# WORK TO BE COMPLETED
What is needed is the full listing written out exactly, minus the pictures.
++++++++
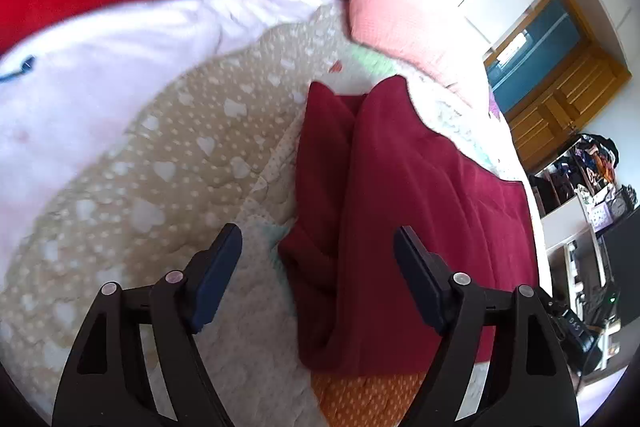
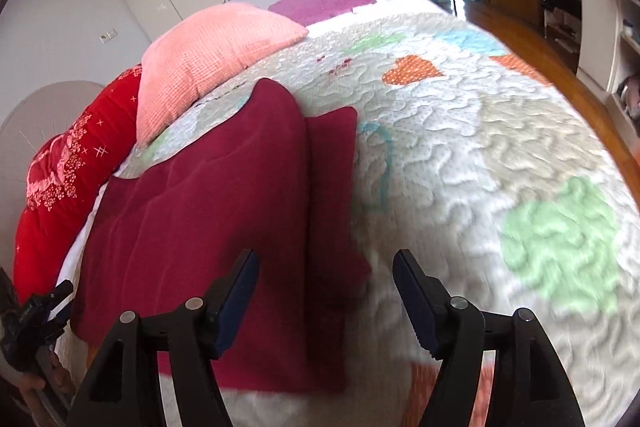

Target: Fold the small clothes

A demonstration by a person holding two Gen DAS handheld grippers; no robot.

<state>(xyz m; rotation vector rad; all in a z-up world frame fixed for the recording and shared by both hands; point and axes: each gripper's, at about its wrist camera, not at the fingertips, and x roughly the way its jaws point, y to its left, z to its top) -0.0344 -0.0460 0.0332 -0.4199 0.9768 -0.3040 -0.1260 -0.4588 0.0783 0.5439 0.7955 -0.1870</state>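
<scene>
Both black tongs, left and right, hover released, angled down over the folded dark-red knit garment on the quilted bed.

1. L gripper: jaws spread wide, nothing between the pads, both fingers pointing fwd and a bit downward.
2. L fingers: dark blue pads on black linkage arms, silver pivot pins visible.
3. R gripper: jaws also wide apart, gripping nothing, fingers aimed fwd.
4. R fingers: same blue pads, black arms, right pad's toothed edge visible.
</scene>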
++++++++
# ANSWER BOX
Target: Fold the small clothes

A demonstration by a person holding two Gen DAS handheld grippers; no robot.

<state>(xyz m; rotation vector rad; all in a z-up world frame fixed for the recording and shared by both hands; point and axes: each gripper's, at about its wrist camera, not at the fingertips, and x roughly the way its jaws point, y to its left, z to its top) -0.0344 -0.0460 0.0332 -0.4199 0.9768 -0.3040 -0.1260 -0.4588 0.0783 0.5439 0.7955 -0.1870</state>
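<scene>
Both black tongs, left and right, hover released, angled down over the folded dark-red knit garment on the quilted bed.

1. L gripper: jaws spread wide, nothing between the pads, both fingers pointing fwd and a bit downward.
2. L fingers: dark blue pads on black linkage arms, silver pivot pins visible.
3. R gripper: jaws also wide apart, gripping nothing, fingers aimed fwd.
4. R fingers: same blue pads, black arms, right pad's toothed edge visible.
</scene>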

The exercise has been carried out completely.